Excluding any images, copy all of the lines below precisely as written.

ENTRIES SUPPLIED START

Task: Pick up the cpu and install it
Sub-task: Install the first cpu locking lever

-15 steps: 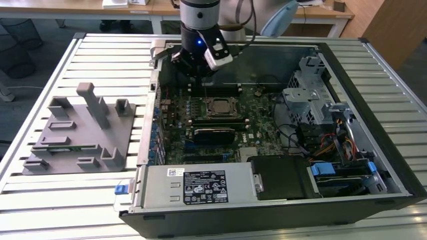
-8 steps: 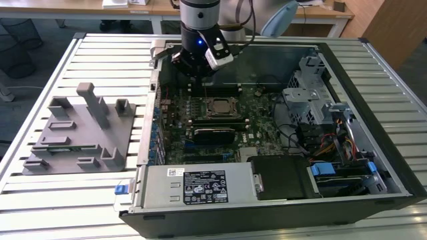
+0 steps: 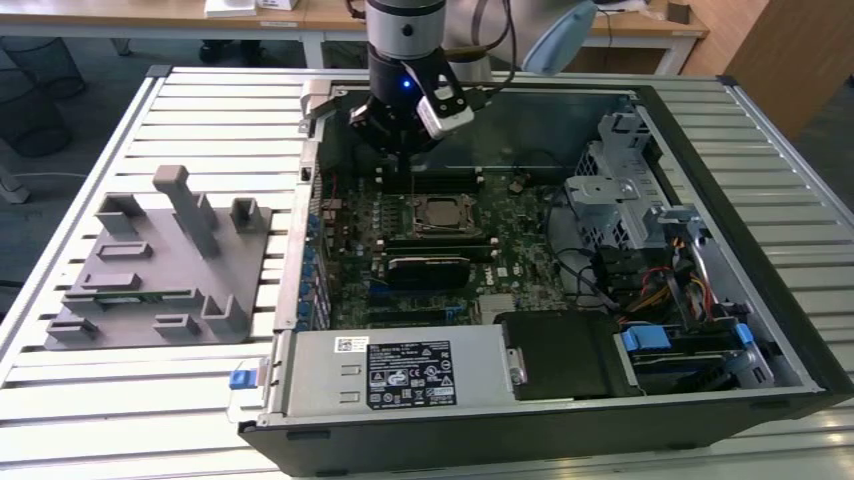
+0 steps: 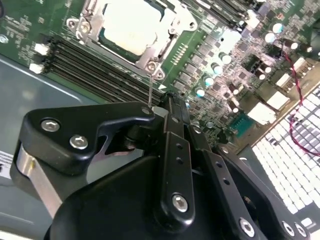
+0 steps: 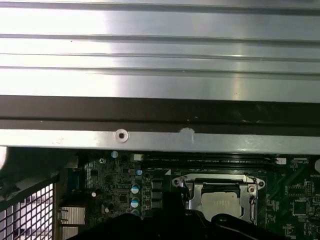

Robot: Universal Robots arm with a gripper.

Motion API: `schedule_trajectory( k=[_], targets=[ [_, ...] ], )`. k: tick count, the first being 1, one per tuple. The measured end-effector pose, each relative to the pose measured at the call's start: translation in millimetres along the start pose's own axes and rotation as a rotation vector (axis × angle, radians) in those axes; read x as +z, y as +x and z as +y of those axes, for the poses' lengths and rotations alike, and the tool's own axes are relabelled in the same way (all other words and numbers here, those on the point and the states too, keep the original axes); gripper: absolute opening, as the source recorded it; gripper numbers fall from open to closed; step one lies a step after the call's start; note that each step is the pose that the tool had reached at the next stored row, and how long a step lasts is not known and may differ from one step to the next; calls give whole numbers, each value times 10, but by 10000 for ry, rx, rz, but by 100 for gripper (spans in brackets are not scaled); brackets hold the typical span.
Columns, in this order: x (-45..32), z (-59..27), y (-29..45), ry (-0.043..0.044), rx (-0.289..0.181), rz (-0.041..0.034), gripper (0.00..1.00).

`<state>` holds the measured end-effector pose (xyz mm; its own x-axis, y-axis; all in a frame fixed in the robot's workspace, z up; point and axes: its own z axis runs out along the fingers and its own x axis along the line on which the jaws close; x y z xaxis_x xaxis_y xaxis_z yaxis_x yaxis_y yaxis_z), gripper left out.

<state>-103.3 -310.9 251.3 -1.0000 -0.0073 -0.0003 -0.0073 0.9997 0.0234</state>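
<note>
My arm hangs over the open computer case (image 3: 747, 130), the cpu (image 3: 435, 213) already lying flat in its socket (image 4: 131, 31).

From my remote seat, the gripper (image 3: 400, 128) hovers at about 12 o'clock of the socket; I cannot tell whether its pincer is open or closed. The cpu is square, so it has no real long axis; its edges run parallel to the memory slots (image 4: 95, 62). I judge seating needs level, light pressure with corners aligned. The grey fixture tray (image 3: 160, 270) sits well apart at 9 o'clock.
</note>
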Motion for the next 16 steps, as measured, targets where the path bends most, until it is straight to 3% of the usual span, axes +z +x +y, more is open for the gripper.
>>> schedule_trajectory(
  k=[7,9,10,12,13,16],
  targets=[
    [5,0,-207,-1,-25,0,11],
    [8,-1,-235,-21,-27,-2,11],
    [10,-1,-236,-120,-27,-1,11],
    [13,-6,-237,-442,-26,-5,11],
    [16,-9,-237,-552,-28,-6,11],
    [27,-9,-239,-529,-39,-3,11]
  ],
)
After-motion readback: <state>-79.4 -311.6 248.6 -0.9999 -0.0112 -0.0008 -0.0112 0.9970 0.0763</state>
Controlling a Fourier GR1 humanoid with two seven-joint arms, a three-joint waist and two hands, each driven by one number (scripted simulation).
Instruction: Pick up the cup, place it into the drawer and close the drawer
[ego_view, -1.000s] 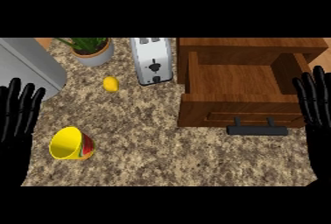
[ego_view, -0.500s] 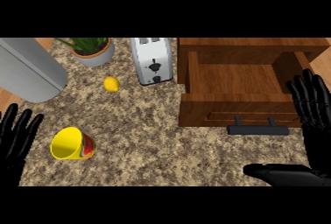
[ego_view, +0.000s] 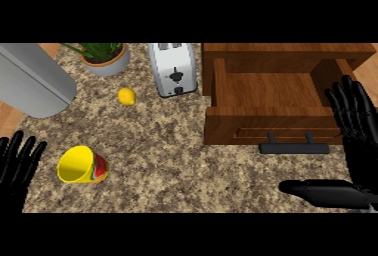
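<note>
Two black hands frame our view of the speckled granite counter (ego_view: 184, 150). The left hand (ego_view: 16, 165) shows at the lower left edge, fingers straight and spread, pointing up the frame and touching nothing. The right hand (ego_view: 358, 125) stands along the right edge, fingers straight and fanned, over the right side of the drawer (ego_view: 273, 102); its thumb juts leftward low in the lower right of the frame, and we see nothing held in it.

The cup (ego_view: 81, 165), yellow with a red and green patch on its side, lies tipped over in the lower left, its mouth facing the left of the frame. It sits just beside the left hand's fingertips but apart from them, and well apart from the drawer.

The wooden drawer is pulled open in the upper right, its inside bare wood, and its dark handle (ego_view: 294, 148) sticks out from the front panel toward the bottom of the frame.

Along the top we have a white toaster (ego_view: 173, 69) just left of the drawer, a potted plant (ego_view: 103, 57) further left, and a large grey cylinder (ego_view: 33, 80) in the upper left corner. A small yellow fruit, a lemon by the look of it (ego_view: 127, 96), rests on the counter between the grey cylinder and the toaster.
</note>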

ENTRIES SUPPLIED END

- **EXERCISE ANSWER**
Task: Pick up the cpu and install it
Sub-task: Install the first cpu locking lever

-15 steps: 
-8 steps: 
+0 steps: 
+0 steps: 
+0 steps: 

Robot: Universal Robots arm with a gripper.

Motion API: `schedule_trajectory( k=[_], targets=[ [_, ...] ], )`. k: tick count, the first being 1, one per tuple. The measured end-effector pose, each relative to the pose measured at the call's start: translation in millimetres along the start pose's own axes and rotation as a rotation vector (axis × angle, radians) in those axes; read x as +z, y as +x and z as +y of those axes, for the poses' lengths and rotations alike, and the tool's own axes are relabelled in the same way (all other words and numbers here, those on the point and the states too, keep the original axes); gripper: absolute opening, as the source recorded it; gripper numbers fall from open to closed; step one lies a step after the call's start; note that each step is the pose that the tool had reached at the next stored row, and how long a step lasts is not known and may differ from one step to the next; calls give whole numbers, each value times 10, but by 10000 for ry, rx, rz, but by 100 for gripper (spans in brackets are not scaled); brackets hold the typical span.
Columns, in this order: x (-45..32), z (-59..27), y (-29..45), ry (-0.043..0.044), rx (-0.289..0.181), rz (-0.041..0.034), gripper (0.00..1.00).

`<state>` holds the measured end-effector pose (xyz mm; its own x-axis, y-axis; all in a frame fixed in the robot's workspace, z up; point and axes: its own z axis runs out along the fingers and its own x axis along the line on which the jaws close; x y z xaxis_x xaxis_y xaxis_z yaxis_x yaxis_y yaxis_z), gripper left out.

<state>-103.3 -310.9 251.3 -1.0000 -0.0073 -0.0003 -0.0073 0.9997 0.0234</state>
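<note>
My arm hangs over the open computer case (image 3: 747, 130), the cpu (image 3: 435, 213) already lying flat in its socket (image 4: 131, 31).

From my remote seat, the gripper (image 3: 400, 128) hovers at about 12 o'clock of the socket; I cannot tell whether its pincer is open or closed. The cpu is square, so it has no real long axis; its edges run parallel to the memory slots (image 4: 95, 62). I judge seating needs level, light pressure with corners aligned. The grey fixture tray (image 3: 160, 270) sits well apart at 9 o'clock.
</note>
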Motion for the next 16 steps, as measured, targets where the path bends most, until it is straight to 3% of the usual span, axes +z +x +y, more is open for the gripper.
>>> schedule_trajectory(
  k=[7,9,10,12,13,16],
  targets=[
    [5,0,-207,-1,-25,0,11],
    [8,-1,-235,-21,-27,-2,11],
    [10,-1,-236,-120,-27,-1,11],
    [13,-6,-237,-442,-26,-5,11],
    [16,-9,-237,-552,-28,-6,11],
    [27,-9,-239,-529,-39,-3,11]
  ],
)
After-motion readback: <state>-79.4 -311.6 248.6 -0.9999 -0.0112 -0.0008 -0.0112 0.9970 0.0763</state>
Controlling a Fourier GR1 humanoid with two seven-joint arms, a three-joint waist and two hands, each driven by one number (scripted simulation).
Instruction: Pick up the cup, place it into the drawer and close the drawer
[ego_view, -1.000s] 
[ego_view, -0.500s] 
[ego_view, +0.000s] 
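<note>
Two black hands frame our view of the speckled granite counter (ego_view: 184, 150). The left hand (ego_view: 16, 165) shows at the lower left edge, fingers straight and spread, pointing up the frame and touching nothing. The right hand (ego_view: 358, 125) stands along the right edge, fingers straight and fanned, over the right side of the drawer (ego_view: 273, 102); its thumb juts leftward low in the lower right of the frame, and we see nothing held in it.

The cup (ego_view: 81, 165), yellow with a red and green patch on its side, lies tipped over in the lower left, its mouth facing the left of the frame. It sits just beside the left hand's fingertips but apart from them, and well apart from the drawer.

The wooden drawer is pulled open in the upper right, its inside bare wood, and its dark handle (ego_view: 294, 148) sticks out from the front panel toward the bottom of the frame.

Along the top we have a white toaster (ego_view: 173, 69) just left of the drawer, a potted plant (ego_view: 103, 57) further left, and a large grey cylinder (ego_view: 33, 80) in the upper left corner. A small yellow fruit, a lemon by the look of it (ego_view: 127, 96), rests on the counter between the grey cylinder and the toaster.
</note>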

What the exercise required is now complete.